Provided application patterns

The example configuration includes patterns for 16 common HPC applications:

  • vasp
  • python
  • gromacs
  • lammps
  • openfoam
  • starccm
  • matlab
  • julia
  • cp2k
  • cpmd
  • chroma
  • flame
  • caracal
  • turbomole
  • orca
  • alf

Job classification

Job classification analyzes completed jobs based on their metrics and properties to identify performance issues or characteristics.

Configuration format

Job classification rules are defined in JSON files under var/tagger/jobclasses/. Each rule file contains:

  • Metrics required - Which job metrics to analyze
  • Requirements - Pre-conditions that must be met
  • Variables - Computed values used in the rule
  • Rule expression - Boolean expression that determines if the rule matches
  • Hint template - Message displayed when the rule matches

Shared parameters

The file var/tagger/jobclasses/parameters.json defines threshold values used across multiple rules:

{
  "lowcpuload_threshold_factor": 0.9,
  "excessivecpuload_threshold_factor": 1.1,
  "job_min_duration_seconds": 600.0,
  "sampling_interval_seconds": 30.0
}

These parameters can be referenced in rule expressions and make it easy to maintain consistent thresholds across multiple rules.

Rule file structure

Each classification rule is a JSON file with the following structure:

Example: var/tagger/jobclasses/lowload.json

{
  "name": "Low CPU load",
  "tag": "lowload",
  "parameters": ["lowcpuload_threshold_factor", "job_min_duration_seconds"],
  "metrics": ["cpu_load"],
  "requirements": [
    "job.shared == \"none\"",
    "job.duration > job_min_duration_seconds"
  ],
  "variables": [
    {
      "name": "load_threshold",
      "expr": "job.numCores * lowcpuload_threshold_factor"
    }
  ],
  "rule": "cpu_load.avg < cpu_load.limits.caution",
  "hint": "Average CPU load {{.cpu_load.avg}} falls below threshold {{.cpu_load.limits.caution}}"
}

Field descriptions

FieldDescription
nameHuman-readable description of the rule
tagTag identifier applied when the rule matches
parametersList of parameter names from parameters.json to include in rule environment
metricsList of metrics required for evaluation (must be present in job data)
requirementsBoolean expressions that must all be true for the rule to be evaluated
variablesNamed expressions computed before evaluating the main rule
ruleBoolean expression that determines if the job matches this classification
hintGo template string for generating a user-visible message

Expression environment

Expressions in requirements, variables, and rule have access to:

Job properties:

  • job.shared - Shared node allocation type
  • job.duration - Job runtime in seconds
  • job.numCores - Number of CPU cores
  • job.numNodes - Number of nodes
  • job.jobState - Job completion state
  • job.numAcc - Number of accelerators
  • job.smt - SMT setting

Metric statistics (for each metric in metrics):

  • <metric>.min - Minimum value
  • <metric>.max - Maximum value
  • <metric>.avg - Average value
  • <metric>.limits.peak - Peak limit from cluster config
  • <metric>.limits.normal - Normal threshold
  • <metric>.limits.caution - Caution threshold
  • <metric>.limits.alert - Alert threshold

Parameters:

  • All parameters listed in the parameters field

Variables:

  • All variables defined in the variables array

Expression language

Rules use the expr language for expressions.

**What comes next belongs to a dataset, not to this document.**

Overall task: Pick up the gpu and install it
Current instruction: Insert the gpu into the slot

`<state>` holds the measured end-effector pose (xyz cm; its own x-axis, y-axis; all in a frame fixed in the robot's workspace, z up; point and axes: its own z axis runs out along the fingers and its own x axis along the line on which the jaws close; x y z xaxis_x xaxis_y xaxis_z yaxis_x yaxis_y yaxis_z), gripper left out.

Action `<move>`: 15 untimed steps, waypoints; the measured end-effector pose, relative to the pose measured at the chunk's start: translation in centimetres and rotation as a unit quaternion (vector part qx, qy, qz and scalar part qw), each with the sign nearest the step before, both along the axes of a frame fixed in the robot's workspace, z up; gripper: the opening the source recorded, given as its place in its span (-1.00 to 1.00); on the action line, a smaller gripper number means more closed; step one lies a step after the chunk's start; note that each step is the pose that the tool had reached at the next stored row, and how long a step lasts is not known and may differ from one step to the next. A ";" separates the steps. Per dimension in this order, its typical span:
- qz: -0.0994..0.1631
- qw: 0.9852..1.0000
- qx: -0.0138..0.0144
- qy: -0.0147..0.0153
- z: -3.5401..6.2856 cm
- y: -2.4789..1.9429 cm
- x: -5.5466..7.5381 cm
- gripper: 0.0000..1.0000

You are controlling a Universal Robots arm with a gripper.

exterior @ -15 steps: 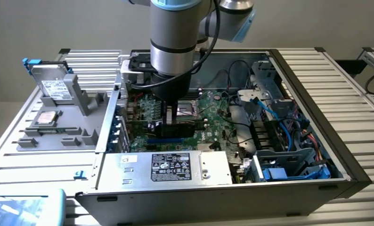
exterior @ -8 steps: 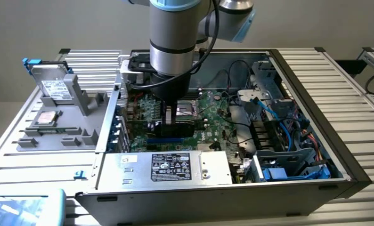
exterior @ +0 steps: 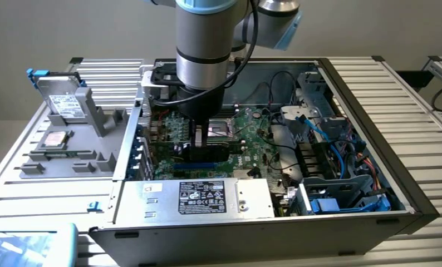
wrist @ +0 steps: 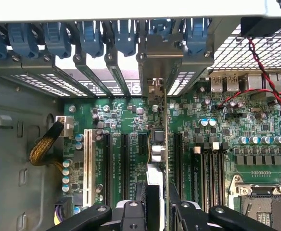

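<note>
The gpu [wrist: 166, 144] shows edge-on in the wrist view as a thin green card standing upright over the motherboard [wrist: 126, 115], its silver end bracket [wrist: 156, 57] up against the row of rear slot covers. My gripper [wrist: 157, 214] is shut on the card, one black finger [wrist: 131, 211] on each side. In the exterior view the gripper [exterior: 206, 136] reaches straight down into the open computer case [exterior: 369, 217], and the gpu [exterior: 206, 153] sits low over the board beneath it. Whether the card's edge is in a slot I cannot tell.
Black expansion slots [wrist: 124, 163] and a white slot [wrist: 88, 163] flank the card. Memory slots [wrist: 212, 168] and the CPU socket [wrist: 261, 197] lie beside them. Red and black cables [wrist: 263, 72] cross nearby. A power supply [exterior: 206, 197], blue drive cage [exterior: 340, 194] and grey parts fixture [exterior: 65, 139] surround it.
</note>
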<state>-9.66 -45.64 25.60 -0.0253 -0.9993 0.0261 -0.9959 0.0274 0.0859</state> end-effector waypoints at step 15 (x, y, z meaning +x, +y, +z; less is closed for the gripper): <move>0.000 1.000 0.000 0.000 -0.05 0.28 0.0 -0.44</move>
<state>-9.65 -45.36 25.55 -0.0256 -0.9993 0.0261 -0.9959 0.0278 0.0859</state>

Supported operations:

  • Arithmetic: +, -, *, /, %, ^
  • Comparison: ==, !=, <, <=, >, >=
  • Logical: &&, ||, !
  • Functions: Standard math functions (see expr documentation)

Hint templates

Hints use Go’s text/template syntax. Variables from the evaluation environment are accessible:

{{.cpu_load.avg}}     # Access metric average
{{.job.duration}}     # Access job property
{{.load_threshold}}   # Access computed variable

Adding new classification rules

To add a new classification rule:

  1. Create a new JSON file in var/tagger/jobclasses/ (e.g., memoryLeak.json)
  2. Define the rule structure following the format above
  3. Add any new parameters to parameters.json if needed
  4. The file is automatically detected and loaded (no restart required)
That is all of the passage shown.